__What to do__
For this exercise, print the listing below exactly, without its pictures.

>>>

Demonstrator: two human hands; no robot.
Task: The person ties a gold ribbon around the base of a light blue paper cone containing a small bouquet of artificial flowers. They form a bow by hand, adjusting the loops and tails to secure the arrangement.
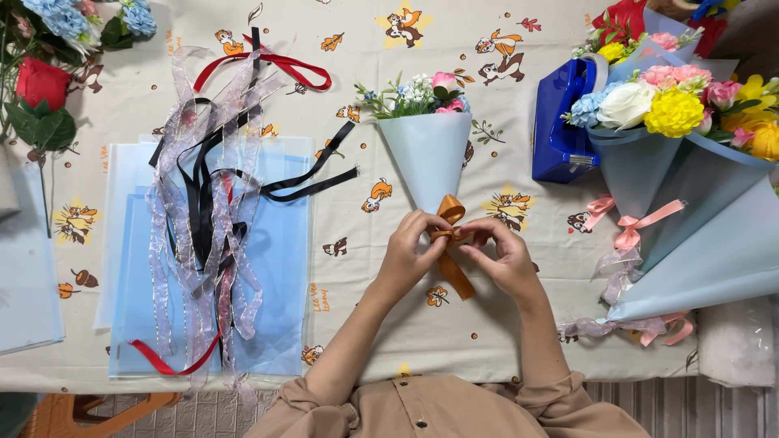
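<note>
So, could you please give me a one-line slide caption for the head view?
Left hand and right hand pinch an orange ribbon at the base of a small blue-wrapped bouquet.

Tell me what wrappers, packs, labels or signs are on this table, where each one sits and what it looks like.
Small bouquet: table centre, pale blue paper cone, orange ribbon held by left hand and right hand.
Big bouquets: right edge, pale blue cones, pink bows.
Wrapping sheets: left, flat stack, pale blue.
Tape dispenser: right of centre, dark blue.
Labels, signs, screens: none.
</note>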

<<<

__Solution to this problem__
Demonstrator: two human hands; no robot.
Task: The person ties a gold ribbon around the base of a light blue paper cone containing a small bouquet of artificial flowers. They form a bow by hand, adjusting the loops and tails to secure the arrangement.
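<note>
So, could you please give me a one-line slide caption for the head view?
Left hand and right hand pinch an orange ribbon at the base of a small blue-wrapped bouquet.

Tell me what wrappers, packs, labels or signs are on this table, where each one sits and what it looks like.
Small bouquet: table centre, pale blue paper cone, orange ribbon held by left hand and right hand.
Big bouquets: right edge, pale blue cones, pink bows.
Wrapping sheets: left, flat stack, pale blue.
Tape dispenser: right of centre, dark blue.
Labels, signs, screens: none.
</note>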

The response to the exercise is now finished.